The 5 ways to schedule Jupyter Notebook
Jupyter Notebook is an excellent tool for creating computational documents. The mix of code and markdown makes it perfect for creating data-rich reports, dashboards, and slides. There is often a requirement to update the notebook's results at a selected time interval and publish it to the rest of the team. For example, you must create a daily report from Jupyter Notebook and send it as a PDF file to team members by email.
In this post, I will summarize five different approaches for Jupyter Notebook scheduling.

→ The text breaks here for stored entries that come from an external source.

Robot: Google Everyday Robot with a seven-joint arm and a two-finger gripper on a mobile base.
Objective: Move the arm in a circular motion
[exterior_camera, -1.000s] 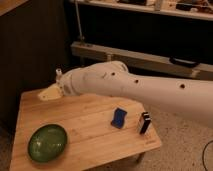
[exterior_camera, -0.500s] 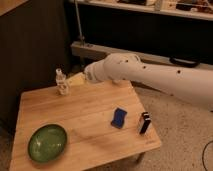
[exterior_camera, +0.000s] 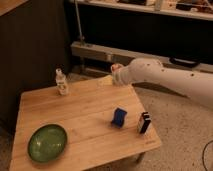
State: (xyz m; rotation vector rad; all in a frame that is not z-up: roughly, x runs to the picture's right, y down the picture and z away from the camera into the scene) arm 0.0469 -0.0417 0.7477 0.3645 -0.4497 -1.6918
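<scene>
Arm: my white arm (exterior_camera: 165,77) reaches in from the right, above the worktop's (exterior_camera: 80,117) far right edge.
End effector: my tan end effector (exterior_camera: 106,80) sits over that far edge, right of the bottle (exterior_camera: 61,82); I cannot tell its state.
Bottle: upright near the worktop's far left corner.
Bowl: green bowl (exterior_camera: 47,142) at the worktop's near left.
Blue object: blue object (exterior_camera: 119,117) right of the worktop's centre, beside the dark box (exterior_camera: 144,122).

- light wooden table (exterior_camera: 85,112), square top, lower left
- speckled grey floor (exterior_camera: 180,125) around it
- dark wall panel (exterior_camera: 30,50) behind on the left
- metal shelving rail (exterior_camera: 95,50) across the back, dark space above
- dim warm light
- gripper (exterior_camera: 106,80) over the table's far edge
</scene>
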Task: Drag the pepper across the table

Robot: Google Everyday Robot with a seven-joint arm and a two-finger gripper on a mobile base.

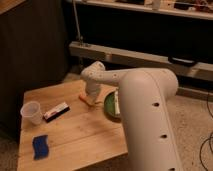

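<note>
Wood table (75,135): one pepper (85,100), one cup (31,112); gripper (91,98) jaws pressed together above pepper.

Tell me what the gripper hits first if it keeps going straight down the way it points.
The gripper points down at the table; the pepper lies right under it, so probably that first, though contact may already exist.

High single view behind the arm (150,115), angled down at the table (75,135) (claw (91,100) mid-frame, closed).
</note>
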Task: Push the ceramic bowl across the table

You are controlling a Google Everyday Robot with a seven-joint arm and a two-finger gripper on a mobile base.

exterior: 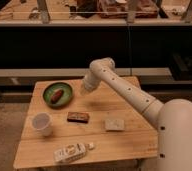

I want to cover the following features for each method:
- where the notebook is executed, locally or in the cloud,
- is User Interface for schedule management available?
- option to export notebook to HTML or PDF files,
- automatically send notebook as an attachment by email,
- share a link to the executed notebook,
- restrict access to the notebook for selected (authenticated) users,
- history of previous executions available in User Interface,
- parametrized executions with an option to override,
- hide code in the executed notebook,
- possibility to execute the notebook as slides.
1. Cron
Of course! The cron is a job scheduler on Unix-like operating systems. It can execute scripts and applications at fixed dates or periodic intervals. A crontab
file controls it, with each file line containing the command to be executed. The command has a crontab string that defines the schedule on which the command will be executed. The example syntax is below, and you can read more about cron here.
# ┌───────────── minute (0 - 59)
# │ ┌───────────── hour (0 - 23)
# │ │ ┌───────────── day of the month (1 - 31)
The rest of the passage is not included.